"""
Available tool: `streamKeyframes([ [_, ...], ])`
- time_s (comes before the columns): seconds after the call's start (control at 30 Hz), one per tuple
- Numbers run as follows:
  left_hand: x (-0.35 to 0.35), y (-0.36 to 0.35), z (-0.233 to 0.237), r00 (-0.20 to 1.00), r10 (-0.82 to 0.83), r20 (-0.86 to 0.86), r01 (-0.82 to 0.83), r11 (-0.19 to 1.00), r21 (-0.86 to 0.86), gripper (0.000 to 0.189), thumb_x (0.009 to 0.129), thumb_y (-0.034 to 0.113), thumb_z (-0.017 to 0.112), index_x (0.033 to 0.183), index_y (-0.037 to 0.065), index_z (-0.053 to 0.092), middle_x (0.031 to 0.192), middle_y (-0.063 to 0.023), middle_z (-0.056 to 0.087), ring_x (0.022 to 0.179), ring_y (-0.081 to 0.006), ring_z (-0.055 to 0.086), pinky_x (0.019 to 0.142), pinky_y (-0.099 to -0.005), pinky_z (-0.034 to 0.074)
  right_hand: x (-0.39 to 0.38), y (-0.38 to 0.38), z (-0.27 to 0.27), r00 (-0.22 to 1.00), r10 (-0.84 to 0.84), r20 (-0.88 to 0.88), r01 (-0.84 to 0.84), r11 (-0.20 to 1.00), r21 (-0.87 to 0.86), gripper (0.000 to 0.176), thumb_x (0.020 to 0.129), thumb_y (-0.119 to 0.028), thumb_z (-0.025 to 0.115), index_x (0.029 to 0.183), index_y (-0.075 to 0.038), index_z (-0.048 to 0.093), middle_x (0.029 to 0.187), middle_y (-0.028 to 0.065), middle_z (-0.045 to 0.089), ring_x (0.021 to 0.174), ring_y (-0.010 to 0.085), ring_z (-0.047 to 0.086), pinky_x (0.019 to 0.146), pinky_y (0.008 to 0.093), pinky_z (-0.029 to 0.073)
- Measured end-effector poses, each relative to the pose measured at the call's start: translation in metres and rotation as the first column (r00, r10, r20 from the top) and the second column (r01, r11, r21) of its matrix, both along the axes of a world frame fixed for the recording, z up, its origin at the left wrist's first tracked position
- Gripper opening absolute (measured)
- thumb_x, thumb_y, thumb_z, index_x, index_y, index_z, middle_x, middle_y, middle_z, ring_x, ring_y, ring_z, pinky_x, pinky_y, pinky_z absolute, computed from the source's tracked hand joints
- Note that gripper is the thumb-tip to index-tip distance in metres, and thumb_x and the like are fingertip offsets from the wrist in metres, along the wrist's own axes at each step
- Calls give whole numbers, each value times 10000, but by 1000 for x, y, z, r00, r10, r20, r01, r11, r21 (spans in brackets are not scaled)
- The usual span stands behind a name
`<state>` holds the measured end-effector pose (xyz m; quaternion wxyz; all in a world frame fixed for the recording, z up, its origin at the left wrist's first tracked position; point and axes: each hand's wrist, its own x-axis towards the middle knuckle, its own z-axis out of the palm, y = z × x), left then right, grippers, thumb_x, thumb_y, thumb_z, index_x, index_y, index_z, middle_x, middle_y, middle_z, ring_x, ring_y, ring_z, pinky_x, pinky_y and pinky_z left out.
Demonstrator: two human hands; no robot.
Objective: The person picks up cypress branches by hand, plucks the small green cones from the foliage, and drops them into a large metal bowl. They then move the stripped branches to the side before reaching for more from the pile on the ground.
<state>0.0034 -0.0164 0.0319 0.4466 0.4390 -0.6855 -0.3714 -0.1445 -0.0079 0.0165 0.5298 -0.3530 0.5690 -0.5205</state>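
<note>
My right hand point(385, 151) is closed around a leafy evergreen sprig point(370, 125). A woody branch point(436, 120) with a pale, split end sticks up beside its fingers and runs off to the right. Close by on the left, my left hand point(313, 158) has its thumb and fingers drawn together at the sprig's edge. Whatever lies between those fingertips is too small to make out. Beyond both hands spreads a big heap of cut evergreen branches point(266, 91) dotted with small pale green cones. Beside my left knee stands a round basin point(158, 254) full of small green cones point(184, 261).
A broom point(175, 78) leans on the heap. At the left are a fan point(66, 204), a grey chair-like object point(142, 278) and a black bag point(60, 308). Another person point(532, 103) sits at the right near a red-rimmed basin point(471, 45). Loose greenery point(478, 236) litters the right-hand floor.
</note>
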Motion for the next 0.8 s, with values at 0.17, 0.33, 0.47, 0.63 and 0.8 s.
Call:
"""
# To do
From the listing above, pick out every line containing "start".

# Answer section
- time_s (comes before the columns): seconds after the call's start (control at 30 Hz), one per tuple
- Measured end-effector poses, each relative to the pose measured at the call's start: translation in metres and rotation as the first column (r00, r10, r20 from the top) and the second column (r01, r11, r21) of its matrix, both along the axes of a world frame fixed for the recording, z up, its origin at the left wrist's first tracked position

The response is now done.